_WORK ORDER_
Starting with the line that contains "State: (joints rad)", return every line through the end of the listing below exactly as written. Omit the pictures.

_DATA EXCERPTS_

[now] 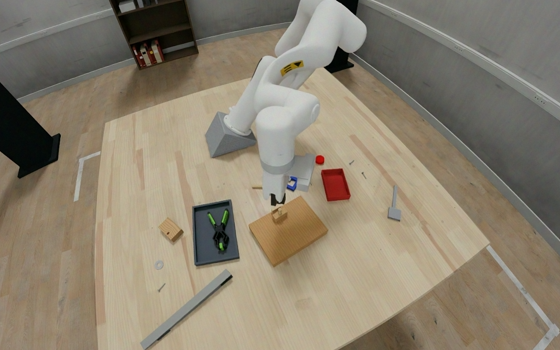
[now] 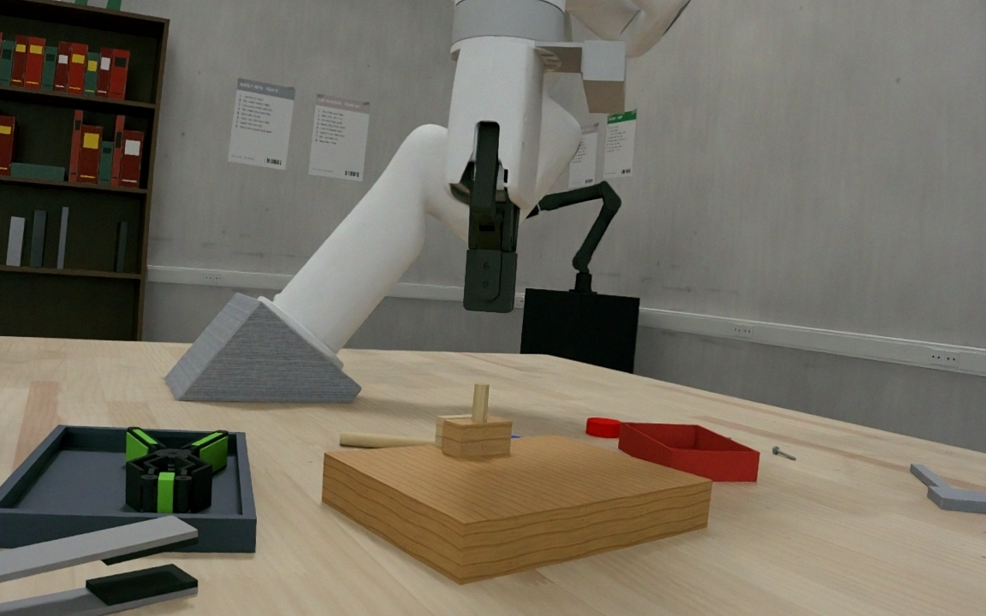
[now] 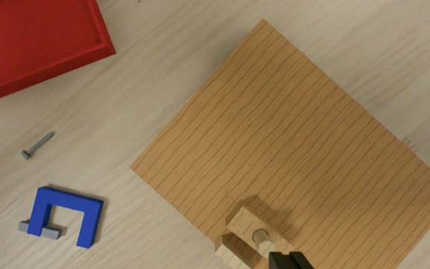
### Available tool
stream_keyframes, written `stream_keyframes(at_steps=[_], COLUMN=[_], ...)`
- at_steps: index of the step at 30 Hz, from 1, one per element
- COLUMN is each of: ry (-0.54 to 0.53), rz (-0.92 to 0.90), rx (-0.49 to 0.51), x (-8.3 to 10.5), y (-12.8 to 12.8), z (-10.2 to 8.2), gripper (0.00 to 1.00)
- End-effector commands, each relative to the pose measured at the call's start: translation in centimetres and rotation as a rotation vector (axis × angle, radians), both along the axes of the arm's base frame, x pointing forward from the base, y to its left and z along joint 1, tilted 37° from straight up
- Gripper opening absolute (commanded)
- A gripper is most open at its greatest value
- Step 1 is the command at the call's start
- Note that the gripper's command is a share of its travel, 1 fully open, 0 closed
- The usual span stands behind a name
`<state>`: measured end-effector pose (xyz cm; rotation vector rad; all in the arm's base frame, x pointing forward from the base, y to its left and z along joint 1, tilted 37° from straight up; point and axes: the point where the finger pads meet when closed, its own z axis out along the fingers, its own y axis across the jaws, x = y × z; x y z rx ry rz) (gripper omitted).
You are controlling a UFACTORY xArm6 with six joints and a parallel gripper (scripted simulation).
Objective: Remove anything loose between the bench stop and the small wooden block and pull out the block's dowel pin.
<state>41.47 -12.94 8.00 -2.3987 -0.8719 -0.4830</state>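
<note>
The small wooden block lies flat at the back edge of the bench board, hole up. Its dowel pin stands upright in the hole. The pale bench stop sits beside the block with a narrow shadowed gap; I cannot tell if anything lies in it. My gripper is shut and empty, well above the pin. The green and black spring clamp lies in a dark grey tray.
A loose dowel lies behind the board. A blue U-shaped piece, a screw, a red tray and a red cap are to the right. A grey bar and spare wood block lie left.
</note>
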Motion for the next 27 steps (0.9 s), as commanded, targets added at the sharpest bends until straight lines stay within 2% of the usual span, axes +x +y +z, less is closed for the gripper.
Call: stream_keyframes(at_steps=[1,17,27], ry=[0.114,0.306,0.368], rz=[-0.139,-0.395,-0.477], rx=[0.017,0.062,0.077], x=[0.10,0.10,0.11], y=[-0.14,-0.16,-0.17], z=[0.11,0.09,0.08], gripper=[0.00,0.00,0.00])
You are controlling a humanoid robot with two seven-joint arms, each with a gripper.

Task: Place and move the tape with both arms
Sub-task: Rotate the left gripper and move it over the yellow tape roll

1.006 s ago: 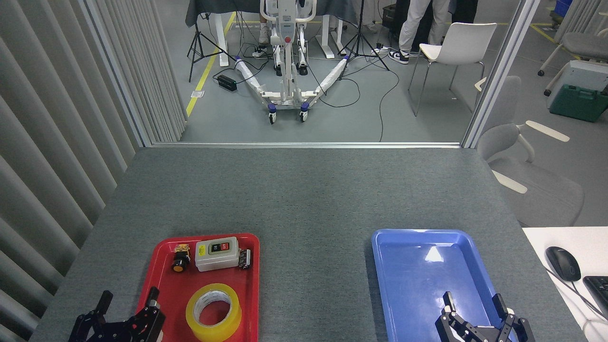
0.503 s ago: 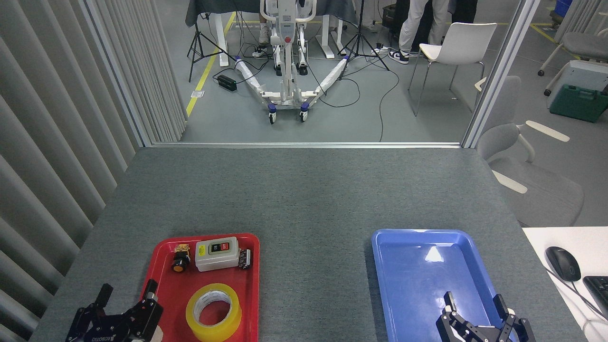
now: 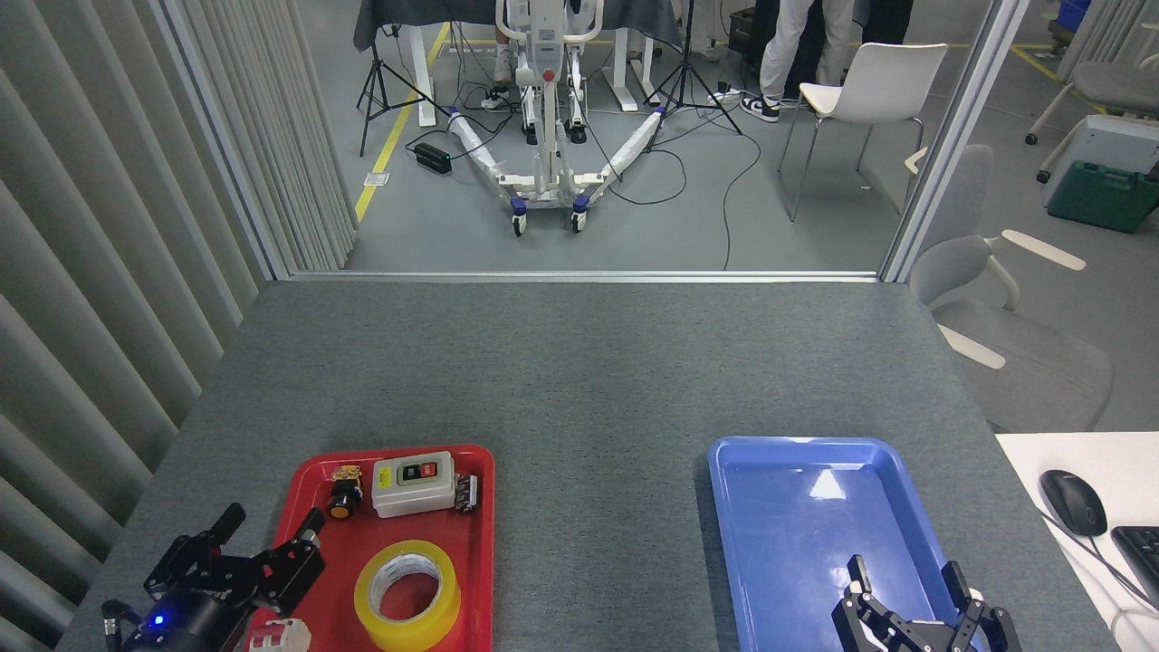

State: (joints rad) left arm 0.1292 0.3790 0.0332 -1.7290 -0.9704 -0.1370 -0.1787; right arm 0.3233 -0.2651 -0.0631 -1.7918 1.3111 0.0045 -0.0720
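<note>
Grey felt-like tabletop carries a red plastic tray at its near left edge and a blue plastic tray at its near right edge. Lying flat in the near half of the red tray is the wide roll of translucent yellow packing tape with a white core, while a grey switch box sits at the tray's far edge. Over the red tray's left rim, just left of the tape and apart from it, the black left gripper has its fingers spread, and the black right gripper, over the blue tray's near end, is likewise spread and grasps nothing.
</note>
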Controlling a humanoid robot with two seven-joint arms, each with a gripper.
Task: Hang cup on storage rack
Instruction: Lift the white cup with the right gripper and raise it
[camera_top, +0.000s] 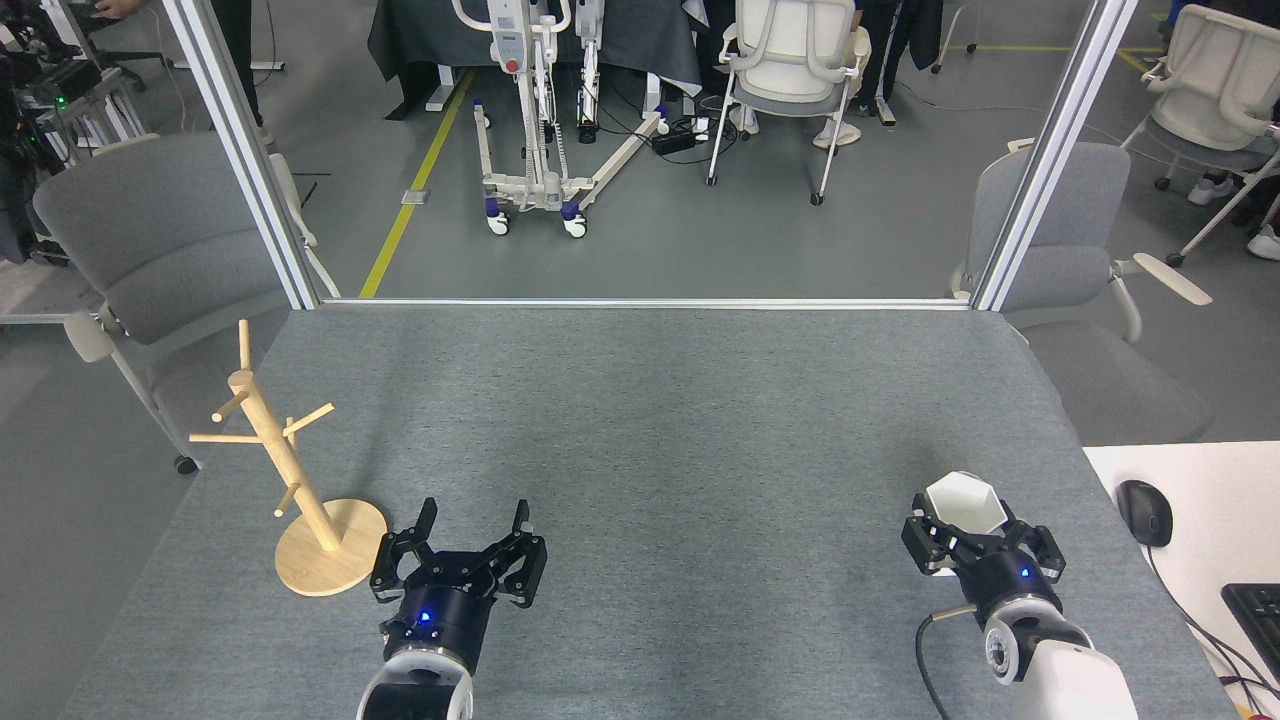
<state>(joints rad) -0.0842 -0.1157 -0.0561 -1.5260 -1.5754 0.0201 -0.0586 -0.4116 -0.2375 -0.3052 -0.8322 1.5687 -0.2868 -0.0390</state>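
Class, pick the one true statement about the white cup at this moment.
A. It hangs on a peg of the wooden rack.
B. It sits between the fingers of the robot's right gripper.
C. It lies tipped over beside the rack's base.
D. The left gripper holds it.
B: the cup sits upright between the right gripper fingers, far across the table from the storage rack.

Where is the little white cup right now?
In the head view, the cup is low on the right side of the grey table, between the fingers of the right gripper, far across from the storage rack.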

_WRITTEN SOLUTION_
State: (joints rad) left arm 0.1292 0.3790 0.0332 -1.7290 -0.9704 -0.1370 -0.1787; right arm 0.3233 -0.2651 -0.0631 -1.7918 1.3111 0.0045 -0.0720
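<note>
Grey felt-like tabletop carries a red plastic tray at its near left edge and a blue plastic tray at its near right edge. Lying flat in the near half of the red tray is the wide roll of translucent yellow packing tape with a white core, while a grey switch box sits at the tray's far edge. Over the red tray's left rim, just left of the tape and apart from it, the black left gripper has its fingers spread, and the black right gripper, over the blue tray's near end, is likewise spread and grasps nothing.
</note>
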Controlling a humanoid robot with two seven-joint arms, each with a gripper.
Task: Hang cup on storage rack
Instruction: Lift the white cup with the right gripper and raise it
[camera_top, +0.000s] 
<state>(joints rad) -0.0842 -0.1157 -0.0561 -1.5260 -1.5754 0.0201 -0.0586 -0.4116 -0.2375 -0.3052 -0.8322 1.5687 -0.2868 -0.0390</state>
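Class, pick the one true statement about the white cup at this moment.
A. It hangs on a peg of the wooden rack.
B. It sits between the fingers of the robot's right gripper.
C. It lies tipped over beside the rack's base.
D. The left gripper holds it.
B: the cup sits upright between the right gripper fingers, far across the table from the storage rack.

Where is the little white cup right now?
In the head view, the cup is low on the right side of the grey table, between the fingers of the right gripper, far across from the storage rack.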

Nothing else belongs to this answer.